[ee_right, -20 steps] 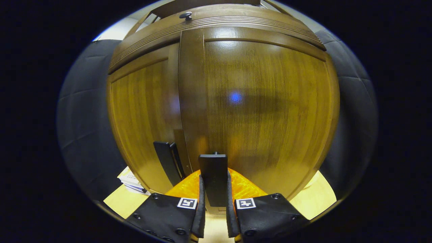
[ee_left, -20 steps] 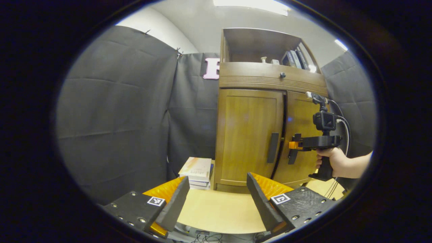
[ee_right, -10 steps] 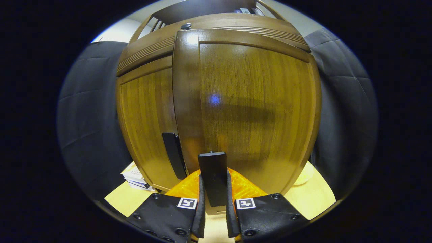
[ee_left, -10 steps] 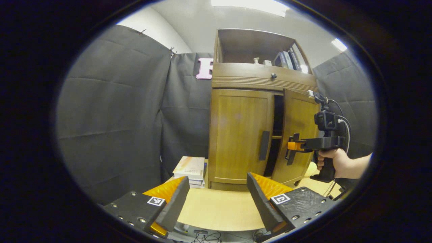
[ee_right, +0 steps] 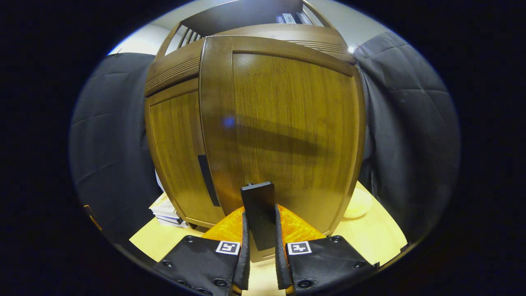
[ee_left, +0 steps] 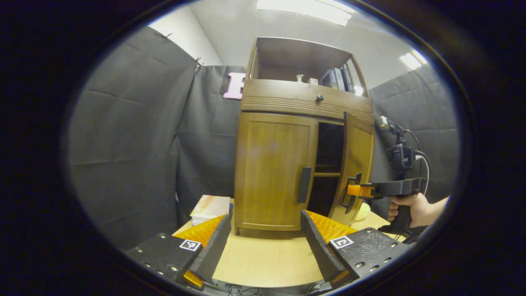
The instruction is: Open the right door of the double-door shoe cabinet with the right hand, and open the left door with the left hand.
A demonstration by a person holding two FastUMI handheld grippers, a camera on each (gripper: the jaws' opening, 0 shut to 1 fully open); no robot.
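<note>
At the bottom of the left gripper view, the left gripper (ee_left: 263, 238) is seen with its two orange-faced fingers (ee_left: 324, 242) spread wide apart and nothing held between them. Beyond them a pale table (ee_left: 267, 257) runs up to the cabinet (ee_left: 304, 98), which stands at the centre of the frame. Its left door (ee_left: 271, 168) is closed, with a dark handle (ee_left: 304, 185) near its inner edge. Just right of that, a dark gap with a shelf is seen, and the right door (ee_left: 356, 164) is swung partly outward. At the middle right of the frame, the right gripper (ee_left: 356, 190) is seen at that door's handle, held by a hand (ee_left: 409, 204). A stack of books (ee_left: 209, 207) lies on the table at the lower left of the cabinet. On the open shelf at the upper centre, more books are stood.

At the bottom centre of the right gripper view, the right gripper (ee_right: 260, 242) is closed on the right door's handle (ee_right: 259, 216), with both fingers (ee_right: 244, 242) pressed against its sides. Behind it the right door (ee_right: 287, 127) takes up the middle of the frame. To its left the left door (ee_right: 176, 152) and its handle (ee_right: 204, 179) are seen farther back. A pale round object (ee_right: 358, 203) lies on the table (ee_right: 382, 238) at the lower right; what it is cannot be told.
</note>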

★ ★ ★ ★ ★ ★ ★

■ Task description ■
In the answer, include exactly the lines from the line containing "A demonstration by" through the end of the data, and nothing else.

■ Output of the task ■
A demonstration by a person holding two FastUMI handheld grippers, a camera on each (gripper: the jaws' opening, 0 shut to 1 fully open); no robot.
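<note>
At the bottom of the left gripper view, the left gripper (ee_left: 263, 238) is seen with its two orange-faced fingers (ee_left: 324, 242) spread wide apart and nothing held between them. Beyond them a pale table (ee_left: 267, 257) runs up to the cabinet (ee_left: 304, 98), which stands at the centre of the frame. Its left door (ee_left: 271, 168) is closed, with a dark handle (ee_left: 304, 185) near its inner edge. Just right of that, a dark gap with a shelf is seen, and the right door (ee_left: 356, 164) is swung partly outward. At the middle right of the frame, the right gripper (ee_left: 356, 190) is seen at that door's handle, held by a hand (ee_left: 409, 204). A stack of books (ee_left: 209, 207) lies on the table at the lower left of the cabinet. On the open shelf at the upper centre, more books are stood.

At the bottom centre of the right gripper view, the right gripper (ee_right: 260, 242) is closed on the right door's handle (ee_right: 259, 216), with both fingers (ee_right: 244, 242) pressed against its sides. Behind it the right door (ee_right: 287, 127) takes up the middle of the frame. To its left the left door (ee_right: 176, 152) and its handle (ee_right: 204, 179) are seen farther back. A pale round object (ee_right: 358, 203) lies on the table (ee_right: 382, 238) at the lower right; what it is cannot be told.
</note>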

No further work remains in this exercise.